_WORK ORDER_
Only the line containing "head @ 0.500" and the lines after it, through the end of the data below, are to be returned, each exactly as it stands.

[LISTED ENTRIES — start]

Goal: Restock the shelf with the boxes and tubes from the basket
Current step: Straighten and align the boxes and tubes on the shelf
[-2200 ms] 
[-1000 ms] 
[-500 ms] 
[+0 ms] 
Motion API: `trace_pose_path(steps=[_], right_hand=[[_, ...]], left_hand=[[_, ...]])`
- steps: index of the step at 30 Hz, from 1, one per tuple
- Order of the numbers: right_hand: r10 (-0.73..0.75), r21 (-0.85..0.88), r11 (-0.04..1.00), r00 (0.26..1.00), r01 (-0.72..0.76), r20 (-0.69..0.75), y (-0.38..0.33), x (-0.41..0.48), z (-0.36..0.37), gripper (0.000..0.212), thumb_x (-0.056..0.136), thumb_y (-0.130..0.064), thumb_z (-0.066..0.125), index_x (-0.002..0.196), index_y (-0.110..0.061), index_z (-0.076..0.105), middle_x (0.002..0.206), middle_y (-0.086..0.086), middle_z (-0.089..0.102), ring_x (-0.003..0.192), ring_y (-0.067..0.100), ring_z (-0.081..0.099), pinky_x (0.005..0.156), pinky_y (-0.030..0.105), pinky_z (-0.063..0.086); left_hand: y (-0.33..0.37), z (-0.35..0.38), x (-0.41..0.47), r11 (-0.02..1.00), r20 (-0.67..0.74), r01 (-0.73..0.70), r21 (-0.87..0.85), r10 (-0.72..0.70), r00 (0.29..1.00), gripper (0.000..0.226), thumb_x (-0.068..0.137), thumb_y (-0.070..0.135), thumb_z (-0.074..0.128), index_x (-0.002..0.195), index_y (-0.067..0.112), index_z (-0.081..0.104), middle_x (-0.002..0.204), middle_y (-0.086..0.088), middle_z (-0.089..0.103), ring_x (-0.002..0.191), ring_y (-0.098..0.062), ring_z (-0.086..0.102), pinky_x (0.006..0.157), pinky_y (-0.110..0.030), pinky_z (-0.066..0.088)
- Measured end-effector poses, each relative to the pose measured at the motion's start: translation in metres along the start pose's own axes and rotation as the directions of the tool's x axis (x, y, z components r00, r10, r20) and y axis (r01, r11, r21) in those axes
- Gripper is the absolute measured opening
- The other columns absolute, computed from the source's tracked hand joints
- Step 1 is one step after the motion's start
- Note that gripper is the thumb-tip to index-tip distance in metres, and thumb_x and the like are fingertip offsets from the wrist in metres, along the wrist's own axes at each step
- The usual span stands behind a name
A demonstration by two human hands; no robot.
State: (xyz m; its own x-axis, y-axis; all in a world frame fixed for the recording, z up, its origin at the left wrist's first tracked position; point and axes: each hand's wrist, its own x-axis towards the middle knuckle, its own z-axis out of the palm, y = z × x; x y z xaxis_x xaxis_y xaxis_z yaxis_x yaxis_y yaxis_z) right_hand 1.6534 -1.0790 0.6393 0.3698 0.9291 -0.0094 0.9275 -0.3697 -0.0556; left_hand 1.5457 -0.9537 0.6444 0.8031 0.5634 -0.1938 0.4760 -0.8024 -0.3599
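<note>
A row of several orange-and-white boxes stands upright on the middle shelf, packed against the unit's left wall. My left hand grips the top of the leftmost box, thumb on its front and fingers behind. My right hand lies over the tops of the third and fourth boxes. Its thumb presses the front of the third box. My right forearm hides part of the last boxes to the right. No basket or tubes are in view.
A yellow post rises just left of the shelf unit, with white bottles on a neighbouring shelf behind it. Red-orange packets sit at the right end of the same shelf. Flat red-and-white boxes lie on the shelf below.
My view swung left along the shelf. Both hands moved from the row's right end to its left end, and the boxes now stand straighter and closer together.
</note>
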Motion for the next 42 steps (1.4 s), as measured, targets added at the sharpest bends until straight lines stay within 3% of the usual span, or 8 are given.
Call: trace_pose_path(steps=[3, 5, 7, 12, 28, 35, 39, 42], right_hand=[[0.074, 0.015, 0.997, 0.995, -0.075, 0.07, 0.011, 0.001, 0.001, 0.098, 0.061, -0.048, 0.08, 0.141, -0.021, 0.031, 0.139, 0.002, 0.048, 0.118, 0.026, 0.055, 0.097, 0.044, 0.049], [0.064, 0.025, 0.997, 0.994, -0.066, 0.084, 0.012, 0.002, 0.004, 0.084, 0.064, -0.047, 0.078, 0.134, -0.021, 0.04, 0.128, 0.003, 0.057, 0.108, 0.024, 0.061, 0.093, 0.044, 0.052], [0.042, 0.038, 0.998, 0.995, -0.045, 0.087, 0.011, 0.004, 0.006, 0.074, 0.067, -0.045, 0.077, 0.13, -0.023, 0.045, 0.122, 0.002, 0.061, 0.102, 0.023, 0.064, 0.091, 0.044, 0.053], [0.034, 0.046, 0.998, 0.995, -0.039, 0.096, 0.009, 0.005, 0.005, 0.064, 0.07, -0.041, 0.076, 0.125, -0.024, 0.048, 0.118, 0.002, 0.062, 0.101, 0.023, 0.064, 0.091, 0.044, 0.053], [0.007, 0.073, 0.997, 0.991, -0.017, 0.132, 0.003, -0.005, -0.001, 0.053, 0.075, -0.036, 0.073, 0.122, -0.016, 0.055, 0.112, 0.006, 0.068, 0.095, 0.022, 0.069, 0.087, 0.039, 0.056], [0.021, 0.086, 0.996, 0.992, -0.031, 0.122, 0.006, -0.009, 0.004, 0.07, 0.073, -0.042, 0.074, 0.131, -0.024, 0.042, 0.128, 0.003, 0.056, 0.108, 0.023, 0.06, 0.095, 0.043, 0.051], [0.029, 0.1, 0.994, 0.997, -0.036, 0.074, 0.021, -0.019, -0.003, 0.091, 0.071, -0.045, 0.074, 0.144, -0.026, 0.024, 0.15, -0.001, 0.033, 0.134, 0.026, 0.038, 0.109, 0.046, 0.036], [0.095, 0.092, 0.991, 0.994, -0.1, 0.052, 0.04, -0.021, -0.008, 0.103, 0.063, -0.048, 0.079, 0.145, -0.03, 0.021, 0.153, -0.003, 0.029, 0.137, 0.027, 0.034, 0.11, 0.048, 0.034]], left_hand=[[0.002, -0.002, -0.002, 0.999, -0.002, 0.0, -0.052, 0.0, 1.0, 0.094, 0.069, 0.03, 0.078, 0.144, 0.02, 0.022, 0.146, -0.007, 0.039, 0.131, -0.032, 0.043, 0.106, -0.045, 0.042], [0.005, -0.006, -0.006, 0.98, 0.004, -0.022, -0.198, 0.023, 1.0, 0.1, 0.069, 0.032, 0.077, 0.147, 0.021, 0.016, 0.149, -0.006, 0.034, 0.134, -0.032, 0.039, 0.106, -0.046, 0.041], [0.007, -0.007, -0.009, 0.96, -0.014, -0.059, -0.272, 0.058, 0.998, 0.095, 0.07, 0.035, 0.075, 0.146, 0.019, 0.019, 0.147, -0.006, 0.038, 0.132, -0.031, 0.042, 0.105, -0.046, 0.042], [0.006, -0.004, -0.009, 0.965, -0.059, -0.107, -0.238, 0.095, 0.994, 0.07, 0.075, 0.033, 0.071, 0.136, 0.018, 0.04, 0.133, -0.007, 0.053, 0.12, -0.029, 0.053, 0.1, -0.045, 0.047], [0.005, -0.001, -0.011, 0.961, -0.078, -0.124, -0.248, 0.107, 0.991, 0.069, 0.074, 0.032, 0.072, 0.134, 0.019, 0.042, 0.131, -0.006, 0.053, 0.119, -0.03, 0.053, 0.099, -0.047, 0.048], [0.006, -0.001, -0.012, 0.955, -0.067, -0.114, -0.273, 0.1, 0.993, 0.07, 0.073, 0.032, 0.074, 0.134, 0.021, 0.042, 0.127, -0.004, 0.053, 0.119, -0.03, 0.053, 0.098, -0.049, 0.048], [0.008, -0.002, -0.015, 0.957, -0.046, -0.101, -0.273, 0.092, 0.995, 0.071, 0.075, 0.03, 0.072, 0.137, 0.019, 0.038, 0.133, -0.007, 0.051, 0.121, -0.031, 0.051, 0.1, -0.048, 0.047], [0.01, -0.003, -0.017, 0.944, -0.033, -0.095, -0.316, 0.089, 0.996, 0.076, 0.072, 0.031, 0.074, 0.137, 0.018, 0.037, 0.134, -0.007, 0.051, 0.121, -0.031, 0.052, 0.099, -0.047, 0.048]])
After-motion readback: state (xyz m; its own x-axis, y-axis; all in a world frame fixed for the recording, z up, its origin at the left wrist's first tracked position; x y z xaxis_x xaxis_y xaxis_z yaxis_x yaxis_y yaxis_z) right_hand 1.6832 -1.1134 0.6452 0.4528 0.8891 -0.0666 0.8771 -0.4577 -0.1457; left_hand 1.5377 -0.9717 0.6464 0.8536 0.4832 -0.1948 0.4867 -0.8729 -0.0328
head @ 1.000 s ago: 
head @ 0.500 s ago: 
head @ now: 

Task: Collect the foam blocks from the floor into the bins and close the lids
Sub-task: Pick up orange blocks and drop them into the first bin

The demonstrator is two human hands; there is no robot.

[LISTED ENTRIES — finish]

_PROBLEM SOLUTION_
head @ 0.500 s ago: 
head @ now: 

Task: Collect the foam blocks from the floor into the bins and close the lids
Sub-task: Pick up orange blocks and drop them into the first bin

The demonstrator is two human hands; there is no robot.

The complete output has now been given.